● **Task requirements**
Transcribe the records below exactly as written, from the opening line through the line that contains "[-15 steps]".

[Records excerpted from a collection]
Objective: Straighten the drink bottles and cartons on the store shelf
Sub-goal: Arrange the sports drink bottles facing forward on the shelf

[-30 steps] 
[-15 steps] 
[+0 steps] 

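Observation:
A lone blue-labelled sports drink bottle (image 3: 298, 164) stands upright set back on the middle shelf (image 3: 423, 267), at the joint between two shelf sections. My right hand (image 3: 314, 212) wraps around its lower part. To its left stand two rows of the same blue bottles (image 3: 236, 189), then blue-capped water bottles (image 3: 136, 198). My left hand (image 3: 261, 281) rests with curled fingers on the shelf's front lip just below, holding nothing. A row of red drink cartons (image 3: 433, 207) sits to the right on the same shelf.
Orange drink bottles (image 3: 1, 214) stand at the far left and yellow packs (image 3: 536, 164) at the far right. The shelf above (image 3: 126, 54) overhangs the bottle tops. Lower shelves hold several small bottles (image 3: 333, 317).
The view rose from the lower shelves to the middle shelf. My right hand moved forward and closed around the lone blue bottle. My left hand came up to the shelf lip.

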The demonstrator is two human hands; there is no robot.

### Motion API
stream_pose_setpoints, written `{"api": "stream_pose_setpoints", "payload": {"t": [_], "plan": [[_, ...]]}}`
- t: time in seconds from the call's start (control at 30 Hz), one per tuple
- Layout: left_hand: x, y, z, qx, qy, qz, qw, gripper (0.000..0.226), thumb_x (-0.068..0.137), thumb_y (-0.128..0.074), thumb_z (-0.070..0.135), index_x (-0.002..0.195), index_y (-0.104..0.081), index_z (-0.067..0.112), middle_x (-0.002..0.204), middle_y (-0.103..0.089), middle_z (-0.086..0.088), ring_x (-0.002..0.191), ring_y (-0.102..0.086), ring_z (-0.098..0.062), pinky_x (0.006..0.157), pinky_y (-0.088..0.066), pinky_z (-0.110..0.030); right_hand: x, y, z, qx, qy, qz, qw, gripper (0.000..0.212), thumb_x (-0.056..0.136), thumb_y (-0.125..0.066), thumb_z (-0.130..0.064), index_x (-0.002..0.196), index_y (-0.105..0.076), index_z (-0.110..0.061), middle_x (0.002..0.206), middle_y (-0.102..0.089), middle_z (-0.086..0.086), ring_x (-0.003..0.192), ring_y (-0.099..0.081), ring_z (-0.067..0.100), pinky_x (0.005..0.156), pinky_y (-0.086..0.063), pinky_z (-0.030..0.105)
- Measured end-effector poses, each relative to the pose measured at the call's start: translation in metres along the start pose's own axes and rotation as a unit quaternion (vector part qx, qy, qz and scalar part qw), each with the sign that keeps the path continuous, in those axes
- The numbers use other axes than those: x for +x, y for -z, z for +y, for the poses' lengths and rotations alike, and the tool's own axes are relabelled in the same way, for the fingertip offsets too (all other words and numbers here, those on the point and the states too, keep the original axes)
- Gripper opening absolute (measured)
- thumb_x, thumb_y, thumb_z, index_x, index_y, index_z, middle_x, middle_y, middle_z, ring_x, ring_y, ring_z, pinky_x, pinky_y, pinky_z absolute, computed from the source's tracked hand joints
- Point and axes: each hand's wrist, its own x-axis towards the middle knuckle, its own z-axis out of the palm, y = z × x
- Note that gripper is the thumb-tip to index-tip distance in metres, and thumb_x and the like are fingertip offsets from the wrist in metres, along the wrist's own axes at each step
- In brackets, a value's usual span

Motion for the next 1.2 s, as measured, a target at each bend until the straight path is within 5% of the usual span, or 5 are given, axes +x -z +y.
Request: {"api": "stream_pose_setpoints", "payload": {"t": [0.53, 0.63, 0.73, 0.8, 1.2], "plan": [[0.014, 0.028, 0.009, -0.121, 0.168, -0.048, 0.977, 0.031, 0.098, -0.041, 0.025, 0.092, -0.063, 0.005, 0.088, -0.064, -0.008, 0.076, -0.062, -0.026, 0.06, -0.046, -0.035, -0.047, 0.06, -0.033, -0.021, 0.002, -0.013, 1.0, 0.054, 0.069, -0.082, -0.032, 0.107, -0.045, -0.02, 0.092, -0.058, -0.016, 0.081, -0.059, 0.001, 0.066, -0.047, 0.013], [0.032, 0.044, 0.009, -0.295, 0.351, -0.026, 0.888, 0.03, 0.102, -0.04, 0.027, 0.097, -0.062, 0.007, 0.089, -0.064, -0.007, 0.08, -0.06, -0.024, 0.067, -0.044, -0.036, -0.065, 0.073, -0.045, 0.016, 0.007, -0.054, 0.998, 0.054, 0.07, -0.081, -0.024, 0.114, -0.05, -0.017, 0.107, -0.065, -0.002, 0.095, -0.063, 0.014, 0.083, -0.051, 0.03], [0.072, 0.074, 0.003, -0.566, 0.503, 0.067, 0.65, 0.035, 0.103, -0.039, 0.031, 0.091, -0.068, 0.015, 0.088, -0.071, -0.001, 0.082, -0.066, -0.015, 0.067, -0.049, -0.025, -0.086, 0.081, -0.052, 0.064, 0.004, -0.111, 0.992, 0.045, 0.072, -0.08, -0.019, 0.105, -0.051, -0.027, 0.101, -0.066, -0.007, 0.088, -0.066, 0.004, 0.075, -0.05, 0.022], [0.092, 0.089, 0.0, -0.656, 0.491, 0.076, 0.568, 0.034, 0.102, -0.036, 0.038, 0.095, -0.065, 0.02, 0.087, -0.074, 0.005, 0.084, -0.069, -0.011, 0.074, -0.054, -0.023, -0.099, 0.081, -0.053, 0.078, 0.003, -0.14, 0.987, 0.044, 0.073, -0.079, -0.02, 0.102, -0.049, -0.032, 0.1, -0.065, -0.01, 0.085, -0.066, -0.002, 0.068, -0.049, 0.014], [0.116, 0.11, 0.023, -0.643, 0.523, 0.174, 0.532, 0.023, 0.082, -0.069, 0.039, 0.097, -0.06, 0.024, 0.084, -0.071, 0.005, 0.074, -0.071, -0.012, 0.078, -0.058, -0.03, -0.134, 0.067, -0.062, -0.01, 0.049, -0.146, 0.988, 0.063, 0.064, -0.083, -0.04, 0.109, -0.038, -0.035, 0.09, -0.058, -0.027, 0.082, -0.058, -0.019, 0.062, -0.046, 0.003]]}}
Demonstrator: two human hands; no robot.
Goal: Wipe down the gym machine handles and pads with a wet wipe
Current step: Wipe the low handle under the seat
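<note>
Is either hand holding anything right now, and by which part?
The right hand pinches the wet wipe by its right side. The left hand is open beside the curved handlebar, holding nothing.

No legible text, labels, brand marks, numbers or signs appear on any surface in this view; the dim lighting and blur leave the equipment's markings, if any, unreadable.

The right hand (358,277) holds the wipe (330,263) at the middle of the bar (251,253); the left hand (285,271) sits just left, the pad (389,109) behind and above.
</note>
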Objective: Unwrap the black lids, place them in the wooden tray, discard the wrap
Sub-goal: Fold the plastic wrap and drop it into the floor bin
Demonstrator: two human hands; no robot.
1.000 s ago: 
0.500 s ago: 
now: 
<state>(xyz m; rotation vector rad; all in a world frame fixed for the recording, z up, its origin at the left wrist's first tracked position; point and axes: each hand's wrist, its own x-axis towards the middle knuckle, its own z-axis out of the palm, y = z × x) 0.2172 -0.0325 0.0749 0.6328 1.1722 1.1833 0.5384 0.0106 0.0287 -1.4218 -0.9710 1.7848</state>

● **Worked solution**
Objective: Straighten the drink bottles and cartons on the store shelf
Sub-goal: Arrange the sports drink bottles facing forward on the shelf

[-30 steps] 
[-15 steps] 

The output is done.